Credit: shutterstock.com
Credit: shutterstock.com

“There is this thing called active learning,” points out Ivan Smetannikov. “In regular machine learning, you take the entire array of data and feed it to a neural network piece by piece. As a result, it gradually becomes better and better at recognizing things, for example, cat pictures. In active learning, you can feed the pictures to the network not randomly, but in some specific order to achieve results as soon as possible. One of the tasks of active learning is to select data that will not only improve your model, but also do it in the most optimal way. This was the approach we took in this project.” 

What’s more, instead of just analyzing the content layer by layer, the neural network weaved different types of content together in such a way as to achieve the best result. These two components – multi-modularity and active learning – was what was used to optimize experts’ efforts, adds Ivan Smetannikov. 

Scientific results 

Credit: shutterstock.com
Credit: shutterstock.com

The main part of the project was completed by mid-July. Now, its results are used to develop research papers on machine learning, data processing and other fields of knowledge the projects touched upon. As noted by Lidia Perovskaya, this combination of applied tasks and the opportunity to advance research is important to VK. 

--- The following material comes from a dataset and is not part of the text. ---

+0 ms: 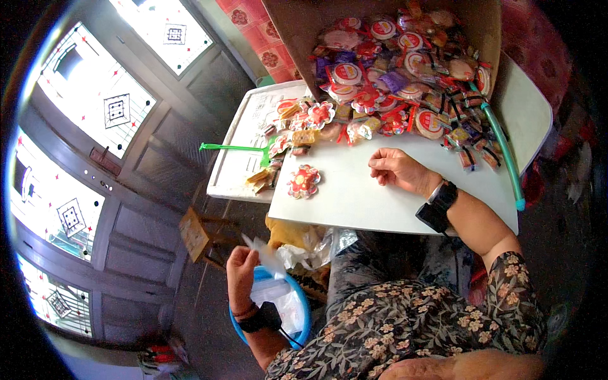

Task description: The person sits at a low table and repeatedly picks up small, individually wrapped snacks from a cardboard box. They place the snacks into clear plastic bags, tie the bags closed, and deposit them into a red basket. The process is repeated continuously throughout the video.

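Note:
My left hand is off the table's left front side, above a blue plastic basin. Pinched between its thumb and fingers is a thin, translucent plastic piece, blurred. Clear plastic lies inside the basin. My right hand is over the white tabletop, fingers curled in against the thumb, and no object shows in it. A flower-shaped packet with a red centre lies by itself near the table's left edge. Beyond the right hand spreads a heap of wrapped snack packets.
A cardboard box lies open towards me, packets spilling from it. A green fly swatter rests on a white foam box lid at left. Along the right side runs a teal tube. Below stands a wooden stool.

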A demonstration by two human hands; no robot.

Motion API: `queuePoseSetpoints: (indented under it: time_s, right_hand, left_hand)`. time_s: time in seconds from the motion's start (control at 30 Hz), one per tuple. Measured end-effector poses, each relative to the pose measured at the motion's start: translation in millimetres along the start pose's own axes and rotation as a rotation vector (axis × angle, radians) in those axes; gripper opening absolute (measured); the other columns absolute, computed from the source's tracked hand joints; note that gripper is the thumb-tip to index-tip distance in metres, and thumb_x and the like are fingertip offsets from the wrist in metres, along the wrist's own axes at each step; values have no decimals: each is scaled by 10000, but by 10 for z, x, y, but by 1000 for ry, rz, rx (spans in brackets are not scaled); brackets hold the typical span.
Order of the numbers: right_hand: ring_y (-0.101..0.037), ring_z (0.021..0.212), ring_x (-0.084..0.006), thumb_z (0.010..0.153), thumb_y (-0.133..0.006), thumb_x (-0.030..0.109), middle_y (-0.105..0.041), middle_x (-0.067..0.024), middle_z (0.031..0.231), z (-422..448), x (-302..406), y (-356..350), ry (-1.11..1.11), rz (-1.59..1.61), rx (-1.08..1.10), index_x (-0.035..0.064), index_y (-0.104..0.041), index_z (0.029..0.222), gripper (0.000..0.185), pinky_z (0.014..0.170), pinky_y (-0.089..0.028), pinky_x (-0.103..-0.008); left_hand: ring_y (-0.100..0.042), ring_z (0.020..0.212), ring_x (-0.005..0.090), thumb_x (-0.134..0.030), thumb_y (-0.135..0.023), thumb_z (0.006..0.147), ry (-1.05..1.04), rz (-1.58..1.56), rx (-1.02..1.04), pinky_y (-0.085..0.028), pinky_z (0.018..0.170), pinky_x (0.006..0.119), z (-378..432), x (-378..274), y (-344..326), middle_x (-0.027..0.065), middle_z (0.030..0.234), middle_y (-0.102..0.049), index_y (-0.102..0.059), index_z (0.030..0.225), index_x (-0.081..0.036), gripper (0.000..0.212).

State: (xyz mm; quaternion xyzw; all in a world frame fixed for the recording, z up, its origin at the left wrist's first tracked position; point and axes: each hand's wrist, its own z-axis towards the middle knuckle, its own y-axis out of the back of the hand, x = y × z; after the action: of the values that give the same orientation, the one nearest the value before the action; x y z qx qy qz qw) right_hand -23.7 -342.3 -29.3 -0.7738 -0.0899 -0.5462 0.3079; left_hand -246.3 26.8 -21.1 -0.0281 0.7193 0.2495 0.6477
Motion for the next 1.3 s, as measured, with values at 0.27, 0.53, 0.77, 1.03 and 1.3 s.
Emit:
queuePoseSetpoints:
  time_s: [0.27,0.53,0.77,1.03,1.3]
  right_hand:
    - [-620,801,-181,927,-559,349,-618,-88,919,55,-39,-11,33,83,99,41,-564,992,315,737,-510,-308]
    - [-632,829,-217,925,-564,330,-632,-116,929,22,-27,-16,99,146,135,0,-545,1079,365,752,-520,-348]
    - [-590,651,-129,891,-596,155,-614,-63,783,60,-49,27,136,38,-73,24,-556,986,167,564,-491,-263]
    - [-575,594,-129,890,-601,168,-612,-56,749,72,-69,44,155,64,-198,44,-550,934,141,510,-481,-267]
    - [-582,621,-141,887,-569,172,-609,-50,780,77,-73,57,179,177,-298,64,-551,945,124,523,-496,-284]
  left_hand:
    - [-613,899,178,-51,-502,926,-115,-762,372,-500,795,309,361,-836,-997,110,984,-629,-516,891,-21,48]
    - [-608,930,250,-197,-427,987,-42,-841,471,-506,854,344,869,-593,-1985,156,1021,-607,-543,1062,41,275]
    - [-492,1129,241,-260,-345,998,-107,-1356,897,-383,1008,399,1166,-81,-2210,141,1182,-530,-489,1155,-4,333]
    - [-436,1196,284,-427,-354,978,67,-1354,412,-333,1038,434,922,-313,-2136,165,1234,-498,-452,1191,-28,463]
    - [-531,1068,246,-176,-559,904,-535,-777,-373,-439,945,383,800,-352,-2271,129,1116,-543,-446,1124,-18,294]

“We’re working on publications concerning organizational and scientific aspects so that everyone would have the opportunity to apply our results in their own projects,” she shares. “It’s really great that this in equal parts is an applied invention which is implemented into the social network’s daily work and helps save resources, and a contribution to the topic which is now actively studied. Collaborating with universities is very valuable – it makes it possible to move science forward instead of just companies keeping the results to themselves.”